**WHAT NEEDS TO BE DONE**
Would you reproduce exactly the lines below from the one holding "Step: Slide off" through the one holding "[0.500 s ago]", inclusive, and no others?

Items from a data source
▬▬▬▬▬▬▬▬▬▬

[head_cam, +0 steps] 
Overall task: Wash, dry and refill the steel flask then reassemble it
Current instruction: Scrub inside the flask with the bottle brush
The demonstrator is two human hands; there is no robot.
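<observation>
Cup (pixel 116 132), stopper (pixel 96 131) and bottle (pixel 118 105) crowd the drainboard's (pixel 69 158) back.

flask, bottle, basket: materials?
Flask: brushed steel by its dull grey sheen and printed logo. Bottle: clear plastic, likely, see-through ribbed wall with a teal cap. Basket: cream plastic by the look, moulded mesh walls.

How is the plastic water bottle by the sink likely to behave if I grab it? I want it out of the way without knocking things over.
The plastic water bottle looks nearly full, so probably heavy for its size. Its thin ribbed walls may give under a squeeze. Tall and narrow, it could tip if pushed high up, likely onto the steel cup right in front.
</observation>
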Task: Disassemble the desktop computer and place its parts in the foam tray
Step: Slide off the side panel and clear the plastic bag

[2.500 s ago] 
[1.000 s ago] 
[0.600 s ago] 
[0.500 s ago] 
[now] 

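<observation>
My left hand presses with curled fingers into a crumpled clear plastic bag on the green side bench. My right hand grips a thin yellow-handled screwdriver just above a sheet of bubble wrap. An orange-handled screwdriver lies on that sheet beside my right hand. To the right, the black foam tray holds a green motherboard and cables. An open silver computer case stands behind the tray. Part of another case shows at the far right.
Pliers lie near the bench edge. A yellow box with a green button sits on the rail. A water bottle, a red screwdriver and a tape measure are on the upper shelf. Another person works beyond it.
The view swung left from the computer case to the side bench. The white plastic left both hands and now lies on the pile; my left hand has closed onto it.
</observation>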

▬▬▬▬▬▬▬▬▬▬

**ANSWER AREA**
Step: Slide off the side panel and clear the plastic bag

[2.500 s ago] 
[1.000 s ago] 
[0.600 s ago] 
[0.500 s ago] 

The output above is complete as it stands.